→ WHAT YOU WILL DO:
Exactly as written, return all the data, leaving its pictures behind.

BEGIN COLLECTED MATERIAL

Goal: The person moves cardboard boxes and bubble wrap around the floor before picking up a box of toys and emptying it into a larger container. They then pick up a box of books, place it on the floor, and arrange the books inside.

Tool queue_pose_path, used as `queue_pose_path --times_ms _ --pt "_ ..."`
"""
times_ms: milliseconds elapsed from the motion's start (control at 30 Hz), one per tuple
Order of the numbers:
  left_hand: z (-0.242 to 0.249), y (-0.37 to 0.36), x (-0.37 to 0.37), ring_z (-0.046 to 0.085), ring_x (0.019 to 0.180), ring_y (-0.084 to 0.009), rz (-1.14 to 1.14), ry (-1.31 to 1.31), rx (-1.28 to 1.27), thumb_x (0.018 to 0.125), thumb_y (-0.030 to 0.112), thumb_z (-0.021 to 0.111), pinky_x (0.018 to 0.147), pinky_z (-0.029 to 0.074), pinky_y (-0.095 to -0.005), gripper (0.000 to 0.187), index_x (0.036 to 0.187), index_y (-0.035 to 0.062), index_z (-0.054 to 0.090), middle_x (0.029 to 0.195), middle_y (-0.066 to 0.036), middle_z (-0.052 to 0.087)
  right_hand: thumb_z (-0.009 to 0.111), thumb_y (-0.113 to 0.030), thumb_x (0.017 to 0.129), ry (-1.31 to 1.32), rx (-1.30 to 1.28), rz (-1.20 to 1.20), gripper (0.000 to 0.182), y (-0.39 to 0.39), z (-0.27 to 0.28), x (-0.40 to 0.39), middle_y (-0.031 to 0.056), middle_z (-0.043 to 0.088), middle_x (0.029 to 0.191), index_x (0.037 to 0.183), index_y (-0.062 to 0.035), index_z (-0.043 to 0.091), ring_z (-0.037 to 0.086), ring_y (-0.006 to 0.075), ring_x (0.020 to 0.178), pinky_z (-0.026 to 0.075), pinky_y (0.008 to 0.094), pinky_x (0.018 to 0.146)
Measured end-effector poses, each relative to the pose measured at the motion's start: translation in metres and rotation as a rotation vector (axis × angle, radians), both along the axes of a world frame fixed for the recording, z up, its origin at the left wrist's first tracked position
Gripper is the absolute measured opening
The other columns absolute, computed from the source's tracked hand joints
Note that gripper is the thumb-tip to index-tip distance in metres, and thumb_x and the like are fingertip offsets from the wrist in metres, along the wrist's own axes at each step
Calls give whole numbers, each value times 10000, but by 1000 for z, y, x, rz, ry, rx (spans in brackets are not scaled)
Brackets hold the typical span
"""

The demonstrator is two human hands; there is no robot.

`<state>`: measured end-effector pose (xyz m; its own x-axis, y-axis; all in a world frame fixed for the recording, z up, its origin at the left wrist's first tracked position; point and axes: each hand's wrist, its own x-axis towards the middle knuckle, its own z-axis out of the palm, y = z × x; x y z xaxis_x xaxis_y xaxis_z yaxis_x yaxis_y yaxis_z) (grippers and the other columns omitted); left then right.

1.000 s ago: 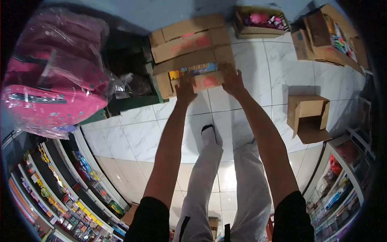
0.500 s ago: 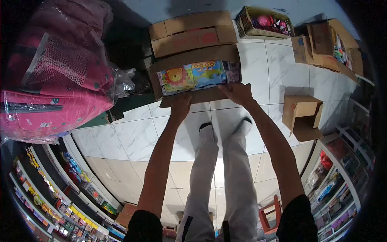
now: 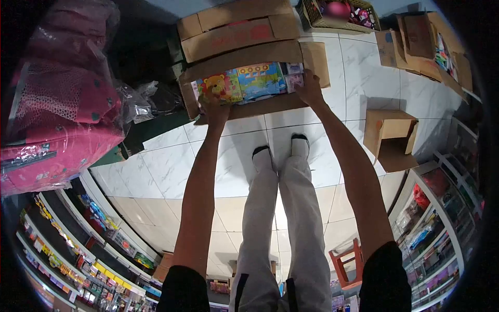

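Note:
An open cardboard box [image 3: 244, 49] sits on the floor in front of me. Inside it lie a colourful picture book with a lion-like animal [image 3: 221, 86], a blue picture book with a boat [image 3: 261, 80] and small purple packs [image 3: 294, 78]. My left hand [image 3: 214, 106] reaches over the near wall at the left, its fingers apart over the animal book. At the near right corner, my right hand [image 3: 311, 89] grips the box edge beside the purple packs. The box's right flap [image 3: 317, 65] sticks outward.
A small open carton [image 3: 391, 138] stands to the right. Farther back are a woven basket [image 3: 340, 23] and another filled carton [image 3: 416, 47]. Plastic-wrapped pink bags [image 3: 67, 125] crowd the left. Stocked shelves [image 3: 93, 249] and a red stool [image 3: 347, 265] are nearer me.
My left hand has moved from the near flap to over the animal book. My right hand has shifted to the right corner, and the right flap now shows outward. My feet have moved.

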<state>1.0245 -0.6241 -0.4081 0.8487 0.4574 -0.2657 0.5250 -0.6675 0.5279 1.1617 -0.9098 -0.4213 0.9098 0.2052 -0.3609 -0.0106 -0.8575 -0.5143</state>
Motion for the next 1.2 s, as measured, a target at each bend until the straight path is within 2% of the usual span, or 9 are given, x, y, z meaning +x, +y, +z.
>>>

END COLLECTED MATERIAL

→ RESULT OF THIS EXERCISE:
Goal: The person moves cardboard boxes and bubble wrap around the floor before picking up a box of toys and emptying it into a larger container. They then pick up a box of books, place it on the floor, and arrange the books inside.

Tool queue_pose_path, used as `queue_pose_path --times_ms _ --pt "_ ..."`
"""
times_ms: milliseconds elapsed from the motion's start (control at 30 Hz), one per tuple
Order of the numbers:
  left_hand: z (-0.242 to 0.249), y (-0.37 to 0.36), x (-0.37 to 0.37), ring_z (-0.046 to 0.085), ring_x (0.019 to 0.180), ring_y (-0.084 to 0.009), rz (-1.14 to 1.14), ry (-1.31 to 1.31), rx (-1.28 to 1.27), thumb_x (0.018 to 0.125), thumb_y (-0.030 to 0.112), thumb_z (-0.021 to 0.111), pinky_x (0.018 to 0.147), pinky_z (-0.029 to 0.074), pinky_y (-0.095 to -0.005), gripper (0.000 to 0.187), index_x (0.036 to 0.187), index_y (-0.035 to 0.062), index_z (-0.054 to 0.090), middle_x (0.029 to 0.195), middle_y (-0.066 to 0.036), middle_z (-0.052 to 0.087)
  right_hand: thumb_z (-0.009 to 0.111), thumb_y (-0.113 to 0.030), thumb_x (0.017 to 0.129), ry (-1.31 to 1.32), rx (-1.30 to 1.28), rz (-1.20 to 1.20), gripper (0.000 to 0.182), y (-0.39 to 0.39), z (-0.27 to 0.28), x (-0.40 to 0.39), middle_y (-0.031 to 0.056), middle_z (-0.043 to 0.088), middle_x (0.029 to 0.191), index_x (0.037 to 0.183), index_y (-0.062 to 0.035), index_z (-0.043 to 0.091), ring_z (-0.037 to 0.086), ring_y (-0.006 to 0.075), ring_x (0.020 to 0.178), pinky_z (-0.026 to 0.075), pinky_y (0.008 to 0.094), pinky_x (0.018 to 0.146)
Measured end-effector poses, each relative to the pose measured at the motion's start: translation in metres and rotation as a rotation vector (axis × angle, radians), both along the axes of a world frame fixed for the recording, z up, its origin at the left wrist's first tracked position
Gripper is the absolute measured opening
The other columns absolute, computed from the source's tracked hand joints
Note that gripper is the thumb-tip to index-tip distance in metres, and thumb_x and the like are fingertip offsets from the wrist in metres, along the wrist's own axes at each step
Calls give whole numbers, each value times 10000, but by 1000 for z, y, x, rz, ry, rx (spans in brackets are not scaled)
Brackets hold the typical span
"""

The demonstrator is two human hands; there is no robot.

`<state>`: measured end-effector pose (xyz m; its own x-axis, y-axis; all in a world frame fixed for the recording, z up, its origin at the left wrist's first tracked position; point and axes: each hand's wrist, its own x-axis towards the middle knuckle, its own z-axis out of the palm, y = z × x; x y z xaxis_x xaxis_y xaxis_z yaxis_x yaxis_y yaxis_z) (grippers and the other columns omitted); left then right.

1.000 s ago: 
0.500 s ago: 
now: 

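Note:
An open cardboard box [image 3: 244, 49] sits on the floor in front of me. Inside it lie a colourful picture book with a lion-like animal [image 3: 221, 86], a blue picture book with a boat [image 3: 261, 80] and small purple packs [image 3: 294, 78]. My left hand [image 3: 214, 106] reaches over the near wall at the left, its fingers apart over the animal book. At the near right corner, my right hand [image 3: 311, 89] grips the box edge beside the purple packs. The box's right flap [image 3: 317, 65] sticks outward.
A small open carton [image 3: 391, 138] stands to the right. Farther back are a woven basket [image 3: 340, 23] and another filled carton [image 3: 416, 47]. Plastic-wrapped pink bags [image 3: 67, 125] crowd the left. Stocked shelves [image 3: 93, 249] and a red stool [image 3: 347, 265] are nearer me.
My left hand has moved from the near flap to over the animal book. My right hand has shifted to the right corner, and the right flap now shows outward. My feet have moved.
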
<state>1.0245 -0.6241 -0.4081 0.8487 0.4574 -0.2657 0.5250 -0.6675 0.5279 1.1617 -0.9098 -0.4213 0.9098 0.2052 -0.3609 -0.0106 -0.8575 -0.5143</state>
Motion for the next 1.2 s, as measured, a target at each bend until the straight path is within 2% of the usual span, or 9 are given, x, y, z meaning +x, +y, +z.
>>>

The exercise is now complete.